Edit: Oh, and i like the reverse search of bash (CTRL + r).


----------



## Deleted member 30996 (Sep 10, 2021)

I use x11-fm/xfe for all my file transfers. I have an instance of it open with the desktop that stays open as long as the desktop is up for easy access and scrolled up when not in use. 

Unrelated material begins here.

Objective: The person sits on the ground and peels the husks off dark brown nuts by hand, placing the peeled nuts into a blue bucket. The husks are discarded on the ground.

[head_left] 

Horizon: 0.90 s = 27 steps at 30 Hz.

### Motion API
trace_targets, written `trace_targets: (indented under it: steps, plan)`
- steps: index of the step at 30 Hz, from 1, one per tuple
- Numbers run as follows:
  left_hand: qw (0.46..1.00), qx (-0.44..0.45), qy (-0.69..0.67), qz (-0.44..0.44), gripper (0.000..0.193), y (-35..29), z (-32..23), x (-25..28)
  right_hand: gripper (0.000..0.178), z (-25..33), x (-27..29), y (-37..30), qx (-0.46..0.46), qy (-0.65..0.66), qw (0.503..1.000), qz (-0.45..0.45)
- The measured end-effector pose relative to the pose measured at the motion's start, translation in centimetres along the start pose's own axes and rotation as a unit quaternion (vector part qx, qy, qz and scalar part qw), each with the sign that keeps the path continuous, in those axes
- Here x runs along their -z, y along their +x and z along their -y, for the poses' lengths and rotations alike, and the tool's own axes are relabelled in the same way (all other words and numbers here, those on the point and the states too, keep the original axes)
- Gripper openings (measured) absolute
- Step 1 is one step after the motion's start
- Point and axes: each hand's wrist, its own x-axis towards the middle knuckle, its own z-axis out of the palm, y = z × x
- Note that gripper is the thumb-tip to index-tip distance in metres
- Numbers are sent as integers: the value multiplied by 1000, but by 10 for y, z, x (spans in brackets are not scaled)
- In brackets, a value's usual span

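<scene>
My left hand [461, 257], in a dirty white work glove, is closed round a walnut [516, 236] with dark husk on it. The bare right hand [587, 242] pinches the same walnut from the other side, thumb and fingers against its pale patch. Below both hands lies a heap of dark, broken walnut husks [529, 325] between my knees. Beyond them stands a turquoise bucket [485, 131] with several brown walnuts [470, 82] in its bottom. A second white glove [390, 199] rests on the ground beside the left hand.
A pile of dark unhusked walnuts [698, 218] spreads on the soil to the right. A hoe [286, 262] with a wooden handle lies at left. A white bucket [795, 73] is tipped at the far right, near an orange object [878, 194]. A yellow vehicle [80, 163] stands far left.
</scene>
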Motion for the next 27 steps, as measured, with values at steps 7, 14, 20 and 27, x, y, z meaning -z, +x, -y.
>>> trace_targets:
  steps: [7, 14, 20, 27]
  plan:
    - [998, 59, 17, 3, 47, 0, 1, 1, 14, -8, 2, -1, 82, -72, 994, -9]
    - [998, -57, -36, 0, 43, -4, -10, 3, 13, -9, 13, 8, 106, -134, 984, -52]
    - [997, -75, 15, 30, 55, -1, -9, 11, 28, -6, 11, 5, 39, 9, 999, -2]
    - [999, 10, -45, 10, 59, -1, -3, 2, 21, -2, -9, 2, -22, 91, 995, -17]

Right next to urxvt, which opens with gkrellm2 and fluxbox.


----------



## mark_j (Sep 10, 2021)

My most often used commands are tcsh's pushd and popd. The man page has information on how to use it but for a brief overview: https://rubenerd.com/using-pushd-popd-with-tcsh/


----------



## Alain De Vos (Sep 10, 2021)

Trihexagonal said:


> I use x11-fm/xfe for all my file transfers. I have an instance of it open with the desktop that stays open as long as the desktop is up for easy access and scrolled up when not in use.
> 
> Right next to urxvt, which opens with gkrellm2 and fluxbox.
> 
> View attachment 11283


Instead of urxvt I'm using qterminal.
zsh has the option "setopt AUTO_PUSHD" but I never used it. 
You can do "pushd ." and then "popd". You see we learn each day.


----------



## mark_j (Sep 10, 2021)

Yes, I only use zsh, like sh, for scripting.


----------



## jb_fvwm2 (Sep 10, 2021)

traverse directories? use `zsh` or equivalent
in .zshrc ...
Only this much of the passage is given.